Some people have issues with django-mozilla-product-details and file permissions. The management command manage.py update_product_details writes a number of JSON files to disk, and the webserver then needs to read them.

If you get file system errors from product_details, make sure the files are readable by the webserver (should be by default) and the directory is readable and executable.

By default, product_details stores the JSON files in:

vendor/src/django-mozilla-product-details/product_details/json

This is configurable. If you have multiple web servers, they should share this data. You can set the PROD_DETAILS_DIR variable in settings_local.py to a different path, for example on NFS.

Debugging

Debugging via WSGI is a little more interesting than via the dev server. One key difference is that you cannot use pdb. Writing to stdout is not allowed within the WSGI process, and will result in a Internal Server Error.

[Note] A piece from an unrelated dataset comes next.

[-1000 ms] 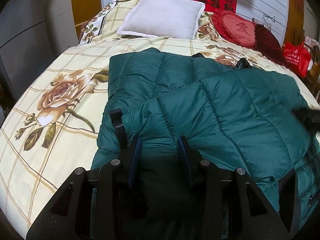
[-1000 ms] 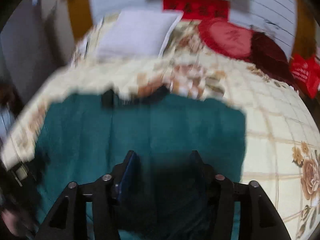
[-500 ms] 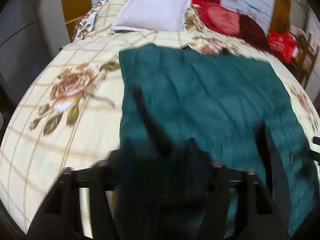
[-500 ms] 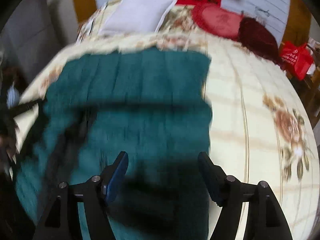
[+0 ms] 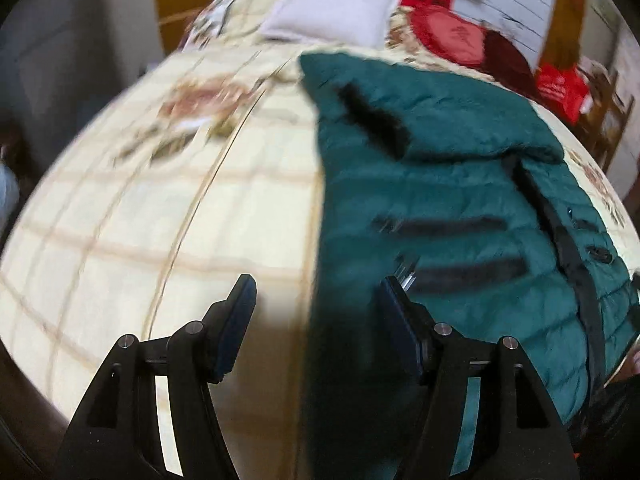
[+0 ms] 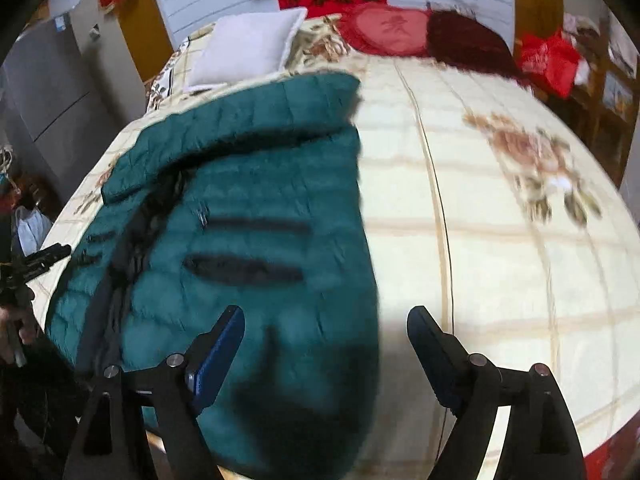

There are three relevant cases for debugging via WSGI (by which I mean, where to find stack traces):

Apache Error Page

So you've got a really bad error and you aren't even seeing the Kuma error page! This is usually caused by an uncaught exception during the WSGI application start-up. Our WSGI script tries to run all the initial validation that the dev server runs, to catch these errors early.

So where is the stack trace? You'll need to look in your Apache error logs. Where these are is OS-dependent, but a good place to look is /var/log/httpd. If you are using SSL, also check the SSL VirtualHost's logs, for example /var/log/httpd/ssl_error_log.

With DEBUG=True

With DEBUG = True in your settings_local.py, you will see a stack trace in the browser on error. Problem solved!

With DEBUG=False

With DEBUG = False in your settings_local.py, you'll see our Server Error message. You can still get stack traces, though, by setting the ADMINS variable in settings_local.py:

ADMINS = (
    ('me', 'my@email.address'),
)

Django will email you the stack trace. Provided you've set up email <email>.

Reloading WSGI

WSGI keeps Python and Kuma running in an isolated process. That means code changes aren't automatically reflected on the server. In most default configurations of mod_wsgi, you can simply do this:

touch wsgi/kuma.wsgi

That will cause the WSGI process to reload.